A pro-democracy and environmental rights advocacy group, Foundation for Environmental Rights, Advocacy and Development (FENRAD), has joined people all over the world in celebrations marking the International Day for Biological Diversity (IDB) 2022.
In a release made available to our reporter, FENRAD’s executive director, Comrade Nelson Nnanna Nwafor, noted that the Biodiversity Day 2022, which comes with the topic: ‘Building a Shared Future for All,’ is “a call on humanity to do its best towards ensuring a fuller and better earth.”
This global initiative, he said, “indeed, reminds us all of the need to put effort in the campaign to attain a greener and fuller earth than we have today.
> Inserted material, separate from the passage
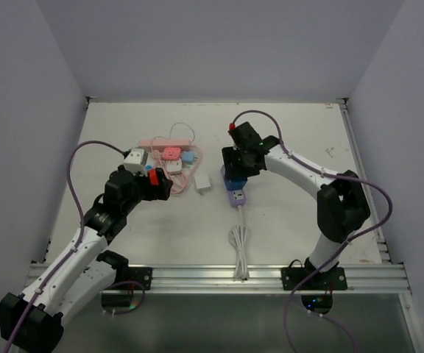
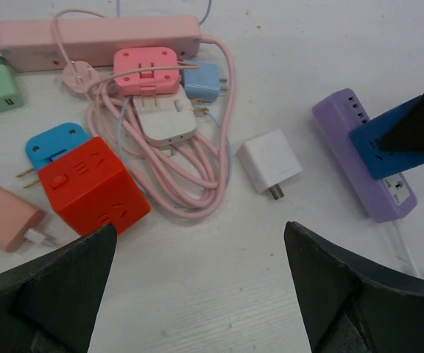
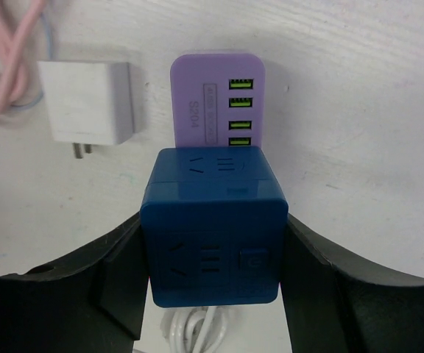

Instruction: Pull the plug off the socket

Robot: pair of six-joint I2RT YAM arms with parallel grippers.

This is a global good.”
Comrade Nwafor explained that the International Day for Biological Diversity was created on December 29, 1993, being the date the Biological Diversity Convention entered into force following the United Nations General Assembly’s Second Committee guideline.
“Afterwards, the UN General Assembly (UNGA) adopted May 22 as the IDB day to mark the adoption of the convention made possible by the Nairobi (Kenya) Final Act of the Conference for the Adoption of the Text of the Convention on Biological Diversity in the year 2000.
“Since then, the world has marked this special day which today has become part of Sustainable Development Goals, SDGs advocacy,” he said.
Comrade Nwafor noted that the International Day for Biological Diversity “means much to us at FENRAD as an environmental rights group. The world has indeed lost lives, whether aquatic, terrestrial or any other aspect one wishes to look at.
“The issue of loss of biodiversity in the current global environmental regime is not new, with attendant dangers emanating from ecological collapse evident in unfriendly human activities like: overgrazing, deforestation, ocean acidification, invasive species, rapid industrialisation and urbanisation, bush burning, etc.
“The theme ‘Building a Shared Future for All’ beckons on us today to show greater commitment and responsibility towards liberating our endangered earth, especially in this day and age of climate change. It is a message we must not only heed but take seriously.”
He stressed that “all lives matter,” adding that “to buttress this point, one needs to look at the earthworm and the farmer. Considered a little tiny organism, the earthworm deposits minerals to the soil and improve soil structure leading to a rich harvest, but the farmer is eager to obliterate this organism.
“Survival of all organisms in the ecosystem, available data show, depends a great deal on the survival of other species, and this includes the survival of man. This is why environmental science talks about symbiosis, a kind of healthy, mutual and interdependent affair among organisms/lives.
“Today, in line with achieving a fuller and greener planet, FENRAD calls on all global regimes, governments, industrialists and men of conscience to desist from activities like logging, poaching, carbon emissions, extermination and all forms of unkindness to the environment. Little lives can save us all if we agree to live and let other species live; this is the fuller earth we advocate.”
FENRAD’s executive director said, “It is indeed a shame that in Nigeria, governments talk much about agriculture as a pathway to economic diversification and development and yet does little to encourage that sector. Worst is, among all the major political parties spending millions of Naira on expression of interest and nomination forms, none talks of biodiversity or the need to preserve the earth and lives thereof.
‘This environmental approach in national politics pales in significance when compared with the policies and advocacies of parties like Green Party in, say, America or elsewhere or even when compared with advocacies by globalists and statesmen like Al Gore who champions environmental awareness through ‘Live Earth’ musical concert.
“Environmental responsibility and Biodiversity need to form major plank of political parties’ campaign and manifesto in the 21st-century Nigeria. There’s no greater or better gift and legacy we can bequeath the next generation than a fuller and greener earth where those who come after us are able to deal and interact with diverse species in a thriving and symbiotic world.
“We end it by saying, ‘Happy Biodiversity Day, may we build a shared future for all lives, for us and for those after us,’ he said.